Yep, it’s your culture. The values you embody, the stories you tell, the heroes you celebrate, and the behaviors you tolerate. Baked within these norms are perspectives and habits that can either propel your diversity and inclusion work forward, or can stall your work completely.

This can be a difficult adjustment to make-shifting from a focus on diverse talent acquisition to focusing on the metaphorical soil of your organizational life. But these are changes you can make today. And if you make them, you’ll save yourself countless hours, dollars, and emotional turmoil for years to come.
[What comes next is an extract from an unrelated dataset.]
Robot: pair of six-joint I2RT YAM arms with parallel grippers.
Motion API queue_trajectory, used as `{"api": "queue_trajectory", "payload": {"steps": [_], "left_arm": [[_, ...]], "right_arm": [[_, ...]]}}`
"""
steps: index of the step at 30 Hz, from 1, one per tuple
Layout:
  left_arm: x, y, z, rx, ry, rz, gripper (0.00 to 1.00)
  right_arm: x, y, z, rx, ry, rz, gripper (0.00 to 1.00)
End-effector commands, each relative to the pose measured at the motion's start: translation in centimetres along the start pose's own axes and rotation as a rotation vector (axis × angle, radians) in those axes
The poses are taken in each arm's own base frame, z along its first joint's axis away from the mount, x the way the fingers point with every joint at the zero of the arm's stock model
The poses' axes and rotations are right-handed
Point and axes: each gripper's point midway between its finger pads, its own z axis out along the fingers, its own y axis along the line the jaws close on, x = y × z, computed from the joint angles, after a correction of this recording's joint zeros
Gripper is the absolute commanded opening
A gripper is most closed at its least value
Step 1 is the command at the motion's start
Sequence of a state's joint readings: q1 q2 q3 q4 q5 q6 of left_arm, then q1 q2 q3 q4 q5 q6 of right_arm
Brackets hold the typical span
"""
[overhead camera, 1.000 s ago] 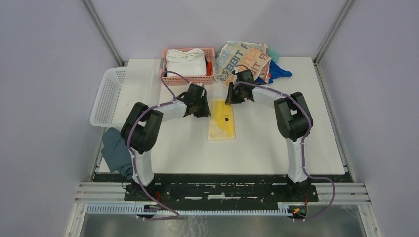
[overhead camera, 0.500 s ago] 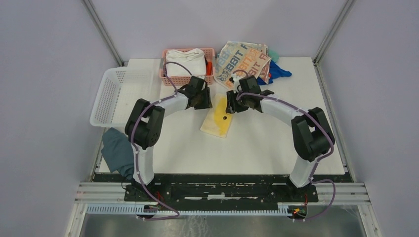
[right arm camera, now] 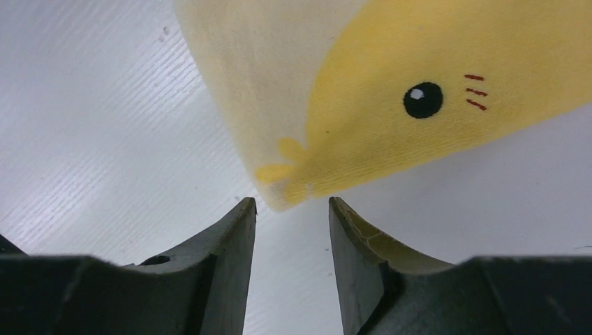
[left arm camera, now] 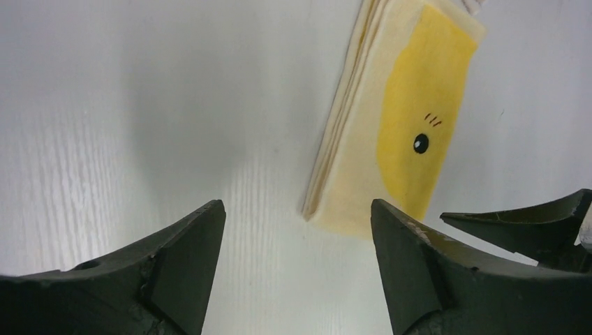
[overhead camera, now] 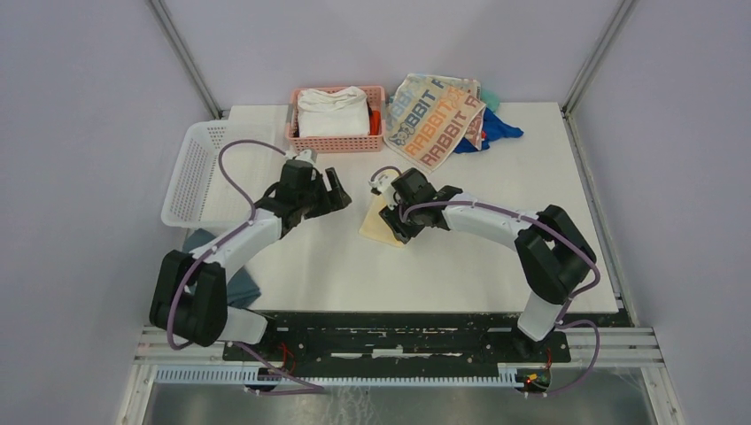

With this possibility in mind, let’s unpack five cultural values that might be causing your diversity and inclusion efforts to fail.

Secrecy

Behind the closed office doors of decision makers is where diversity and inclusion go to die. If your organization’s culture is marked by decisions made behind the scenes, without the input of those most impacted by those decisions, you’ll have a tough time building the trust required to shift your organizational culture. You dignify your team members and respect their personhood when we find ways to proactively involve them in the decisions you make. And not just decisions related to D+I, but decisions related to culture, marketing, compensation, and more. Reducing secrecy, and increasing transparency, not only empowers others, but it gives folks confidence in you as a leader. They know you have their best interests in heart and mind, and that you trust them to bring their best to your organization when given the chance to do so. 

Suspicion

When you don’t trust your team, they know it. This goes for everyone, but it’s especially true for your BIPOC team members. Be it through micro-management, over emphasizing facetime (in the office or virtually) or by consistently undermining their leadership style, people know when you are suspicious of them. The suspicion we feel about other people is often informed by our past experiences with those specific individuals, or with individuals who share their characteristics. Either way, it’s up to you to get clear on why you feel distrusting of those who work with you or for you. Again, if you can’t build and sustain trust, you’ll be hard-pressed to create a culture where diversity of identities, perspectives, and workplace gifting can thrive. 

Silence

You’ve probably heard it said, “Silence is violence.” When you remain silent about the broader cultural issues affecting people in your organization, it creates a void. And people fill the void with their own stories based on their experiences. In order to minimize the assumptions people will make, speak up when things are happening in the world. Despite what you might think, it’s better to say something imperfectly than to say nothing at all. Silence about the issues affecting people and their communities leads to employee disengagement. It may seem like a tall order, but your team needs to know you see them and that you care about the realities affecting their lives beyond 9-5. 

Silos

Diversity and inclusion aren’t sustainable in organizational silos. When the work is delegated to one department, or to an internal committee of passionate entry level employees who don’t have tremendous decision-making power, the likelihood of organizational cultural change is dramatically reduced. What is needed is a thoughtful, long-term plan that is integrated with your organization’s core functions. This strategic plan will look different in every organization because your people, your places, and your spheres of influence are different. But by prioritizing this cross-functional, integrated effort, you’ll be able to make progress over the long haul. 

Simplistic thinking

While simplistic thinking feels good on the surface, truly good impact requires nuance and complexity. Yall–if I could make this work easy, I would. If I could wave a magic wand and see centuries-old oppressive systems disappear, I would do it! But as we all know, it doesn’t work that way. If you find yourself getting burned out on the layers of nuance and complexity that true diversity and inclusion work require of us, then you’re on the right track. My dad has always said, “Many hands make light work.” The sorts of cultural changes we’re after are heavy, but the work is lightened when we do it together. Don’t short change yourself, or your organization, by settling for simplistic thinking. When you get overwhelmed, take a break, remember why this work matters, and link arms with others who are on the journey.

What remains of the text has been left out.